Nos dias do evento, a abertura dos portões está marcada para 14h. O horário limite para entrada é 1h da manhã. As principais atrações ocorrem no Palco Sunset e no Palco Mundo. No primeiro dia, os shows no Palco Sunset começam às 15h15. Nos demais dias, as apresentações terão início às 15h30. Já no Palco Mundo, a primeira banda se apresenta sempre às 18h. Toda a programação é encerrada às 4h da manhã.

A Companhia Municipal de Limpeza Urbana (Comlurb), estatal vinculada à prefeitura do Rio, anunciou um esquema especial de limpeza. O público terá disponível 2,1 mil contêineres para descarte de resíduos recicláveis e orgânicos. Os materiais recicláveis serão separados para serem encaminhados às cooperativas e os resíduos orgânicos serão tratados e transformados em adubo. Foram destacados 945 garis para a área interna da Cidade do Rock e 120 na parte externa. Esses 1.065 garis se revezarão em três turnos.
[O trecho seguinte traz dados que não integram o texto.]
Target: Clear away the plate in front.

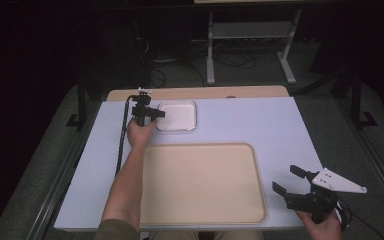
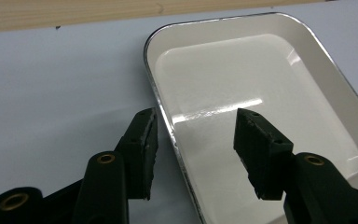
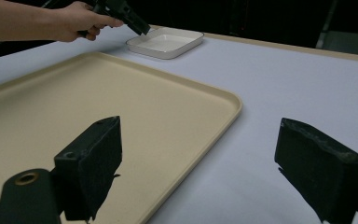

O trabalho de limpeza também será feito com caminhões coletores, caminhões-pipa e caminhões-varredeira, entre outros equipamentos.

O Ministério Público do Trabalho (MPT-RJ), a Defensoria Pública da União e a Defensoria Pública do Rio de Janeiro chegaram a emitir uma recomendação à organização do Rock In Rio para contratação de cooperativas e associações de catadores de baixa renda na coleta seletiva durante o evento. A medida teria o objetivo de assegurar o cumprimento de legislações vigentes.

De acordo com as três instituições, o evento é grande gerador de resíduos sólidos e a não inclusão dos catadores contraria tanto a Política Nacional de Resíduos Sólidos, instituída pela Lei Federal 12.305/2010, quanto a Lei Complementar Municipal n° 204/2019, sancionada em junho deste ano. Ainda não houve resposta oficial dos organizadores do Rock in Rio.